As Poet Laureate to George III, Dr Thomas Warton (1728-1729) had an unusual problem. He earned his bread — and wine too, as it happens — by writing odes to order in praise of his sovereign; then, all of a sudden, his sovereign went stark, staring mad. Luckily for him he was saved from embarrassment when the usual New Year’s Day court ceremonies were cancelled in 1789 — so no ode was needed; and six months later the king appeared to be completely recovered — so Dr Warton wrote a poem for his birthday on June 4 comparing his illness to a brief summer storm and rejoicing at how “the reddening Sun regains his golden sway”. Dr Warton — sometimes called Thomas Warton the younger to distinguish him from his father who, like him, was a Professor of Poetry at Oxford — became Poet Laureate in 1785 in succession to William Whitehead (1715-1785) — who had spent much of his life as a guest of Lord Jersey at Middleton Stoney and whose main claim to fame was his send-up of the job called A Pathetic Apology for all Laureatates, past, present, and to come.

Warton was born in Basingstoke, where his father was vicar. He was something of a child prodigy, writing well-disciplined poems before he was ten. He went up to Trinity College, Oxford, in 1744 and three years later (when he was still only 19) published The Pleasures of Melancholy, a blank-verse poem inspired by Milton and Spenser.

Like that later Laureate, John Betjeman, Warton had a huge interest in architecture, championing styles that in the 18th century were completely out of fashion — medieval Gothic, for example. Indeed, Nick Russell, writing in his excellent Poets by Appointment (Blandford, 1981) maintains that he was an influential forerunner of the whole Romantic movement.

In 1749, he published his Triumph of Isis in praise of Oxford and its architecture as a reply to Cambridge graduate William Mason’s poem, Isis, which had appeared in 1746 (a year after Bonnie Prince Charlie’s attempted coup in Scotland) and had been none too complimentary about Oxford university and its alleged Jacobite leanings.

He was ordained in 1747 and became a Fellow of Trinity in 1751; and in 1771 he became vicar of Kiddington, not far from Woodstock, where he wrote The History and Antiquities of Kiddington.

In his day, Trinity was well-known for its idleness and dissipation, and Warton was well able to drink and carouse with the best of them — but, unlike many, he also found time to produce a lot of original work too. While still a member of the junior common room he initiated a scheme for the election of a ‘poet laureate’ whose job it was to sing the praises of some ‘lady patroness’.

All in all, I can’t help feeling that had Warton been born into the age of television he would have had the same kind of success that Betjeman achieved. In 1760, he published A Companion to the Guide and a Guide to the Companion, which was essentially a send-up of Oxford guide books; and in 1764 The Oxford Sausage appeared; it performed a like service for university poetry. But all he wrote was set in a well-informed historical context, knowledge of which was gained from his monumental work, The History of English Poetry.

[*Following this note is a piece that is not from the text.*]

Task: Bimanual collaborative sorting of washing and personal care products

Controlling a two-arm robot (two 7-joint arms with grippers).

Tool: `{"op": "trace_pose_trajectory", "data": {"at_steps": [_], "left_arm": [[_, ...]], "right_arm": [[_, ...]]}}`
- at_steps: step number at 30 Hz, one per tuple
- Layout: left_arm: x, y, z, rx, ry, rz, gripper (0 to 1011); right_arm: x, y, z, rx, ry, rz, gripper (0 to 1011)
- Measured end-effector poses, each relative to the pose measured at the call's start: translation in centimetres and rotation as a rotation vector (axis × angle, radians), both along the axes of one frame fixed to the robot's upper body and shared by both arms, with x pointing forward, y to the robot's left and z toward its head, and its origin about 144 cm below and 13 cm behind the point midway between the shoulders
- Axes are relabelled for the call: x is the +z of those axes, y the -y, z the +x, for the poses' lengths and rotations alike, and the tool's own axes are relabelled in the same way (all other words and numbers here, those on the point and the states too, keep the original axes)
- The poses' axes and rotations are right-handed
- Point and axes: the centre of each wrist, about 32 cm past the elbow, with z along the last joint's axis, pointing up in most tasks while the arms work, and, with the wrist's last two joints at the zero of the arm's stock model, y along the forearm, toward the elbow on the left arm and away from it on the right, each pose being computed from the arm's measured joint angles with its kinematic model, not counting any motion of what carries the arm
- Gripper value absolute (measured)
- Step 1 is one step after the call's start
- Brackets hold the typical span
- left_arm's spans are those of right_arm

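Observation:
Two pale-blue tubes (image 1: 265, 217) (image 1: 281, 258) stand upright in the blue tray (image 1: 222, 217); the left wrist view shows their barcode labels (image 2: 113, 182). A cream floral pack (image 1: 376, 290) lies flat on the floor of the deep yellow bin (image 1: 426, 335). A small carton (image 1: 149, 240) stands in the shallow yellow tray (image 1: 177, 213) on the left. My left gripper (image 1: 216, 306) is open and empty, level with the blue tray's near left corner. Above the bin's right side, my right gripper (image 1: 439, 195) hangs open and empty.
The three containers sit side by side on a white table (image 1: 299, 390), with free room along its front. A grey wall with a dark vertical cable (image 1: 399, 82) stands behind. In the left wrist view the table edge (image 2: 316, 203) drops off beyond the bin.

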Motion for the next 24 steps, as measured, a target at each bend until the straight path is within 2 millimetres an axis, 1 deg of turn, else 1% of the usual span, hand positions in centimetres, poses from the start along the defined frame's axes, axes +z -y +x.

Despite being Poet Laureate to the Hanoverian George III, Warton probably was a Stuart supporter at heart, as was his father who published a satire in verse about George I which did anything but glorify that German king. It was called The Turnip Hoer.

As it happens the job of Poet Laureate can trace its early roots back to Oxford even though the first poet to be given that job description officially, in 1668, was Cambridge man John Dryden (1631-1700).

This is because already in 1638 Oxford poet John Davenant had been awarded an annual Royal pension for his work, in succession to Ben Jonson who was Royal poet to James I. As for that wine (which the present Poet Laureate Carol Ann Duffy received earlier this year), it was written into Dryden’s contract that he receive a butt of the best Canary wine — or about 126 gallons of the stuff! — in addition to his £200 stipend. And as for Warton’s ongoing problem of having to praise a madman, it was again decided in 1790 to cancel the New Year’s Day court celebrations, and later that year Warton himself died after suffering a stroke in Trinity College senior common room.